Les dépenses de consommation des ménages ont progressé, de leur côté, de 0,9% (après +0,1% au 3ème trimestre). La demande intérieure (hors stocks) contribue au total à hauteur de +0,5 point à la croissance du PIB (après –0,1 point). Les exportations ralentissent (+0,5% après +1,8%) tandis que les importations accélèrent (+3,3% après +0,3%), si bien que le solde du commerce extérieur se détériore. Il contribue négativement à l’évolution du PIB (–0,7 point, après +0,3 point). Cet effet est plus que compensé par les variations à la baisse des stocks des entreprises, principale contribution de la croissance ce trimestre (+0,9 point après –0,1 point).
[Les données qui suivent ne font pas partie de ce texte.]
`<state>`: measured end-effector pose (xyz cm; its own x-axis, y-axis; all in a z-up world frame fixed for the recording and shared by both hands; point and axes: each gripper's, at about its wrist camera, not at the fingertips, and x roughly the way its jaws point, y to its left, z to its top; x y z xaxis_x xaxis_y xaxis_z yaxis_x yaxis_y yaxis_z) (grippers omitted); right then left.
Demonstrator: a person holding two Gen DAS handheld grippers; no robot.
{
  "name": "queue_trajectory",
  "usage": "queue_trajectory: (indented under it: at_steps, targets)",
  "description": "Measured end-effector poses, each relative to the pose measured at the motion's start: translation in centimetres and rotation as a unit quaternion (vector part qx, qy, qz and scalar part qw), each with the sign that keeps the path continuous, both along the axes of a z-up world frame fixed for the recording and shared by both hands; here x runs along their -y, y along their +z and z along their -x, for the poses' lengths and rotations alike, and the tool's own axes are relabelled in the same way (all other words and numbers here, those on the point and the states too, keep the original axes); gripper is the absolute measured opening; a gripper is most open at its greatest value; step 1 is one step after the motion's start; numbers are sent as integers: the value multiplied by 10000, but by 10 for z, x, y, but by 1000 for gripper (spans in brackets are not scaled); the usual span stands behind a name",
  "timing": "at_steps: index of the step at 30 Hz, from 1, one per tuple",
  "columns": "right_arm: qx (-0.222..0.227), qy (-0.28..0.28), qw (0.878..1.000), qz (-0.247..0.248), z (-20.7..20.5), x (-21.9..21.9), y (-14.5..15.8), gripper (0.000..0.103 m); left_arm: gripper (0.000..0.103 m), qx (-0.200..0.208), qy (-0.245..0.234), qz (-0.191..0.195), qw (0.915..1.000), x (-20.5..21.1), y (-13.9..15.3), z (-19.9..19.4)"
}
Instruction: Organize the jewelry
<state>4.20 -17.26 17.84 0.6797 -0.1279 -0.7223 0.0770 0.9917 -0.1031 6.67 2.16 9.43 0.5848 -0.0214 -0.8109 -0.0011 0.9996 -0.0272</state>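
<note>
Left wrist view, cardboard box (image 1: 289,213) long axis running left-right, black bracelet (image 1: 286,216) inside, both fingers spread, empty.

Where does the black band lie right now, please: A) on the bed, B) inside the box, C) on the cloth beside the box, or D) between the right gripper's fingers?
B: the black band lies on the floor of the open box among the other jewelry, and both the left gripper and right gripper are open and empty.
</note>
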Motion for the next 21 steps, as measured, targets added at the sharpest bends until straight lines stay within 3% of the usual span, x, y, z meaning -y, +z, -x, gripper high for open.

La production de biens et services a accéléré (+0,6% après +0,3%). Si la production manufacturière a légèrement décéléré (+1,7% après +2,0%), la production de presque toutes les autres branches a été mieux orientée, notamment l’énergie (–0,8% après –3,5%) et les services aux entreprises (+0,7% après +0,2%). En moyenne sur l’année, la production totale a baissé de 3,1%, soit le plus fort recul depuis 60 ans.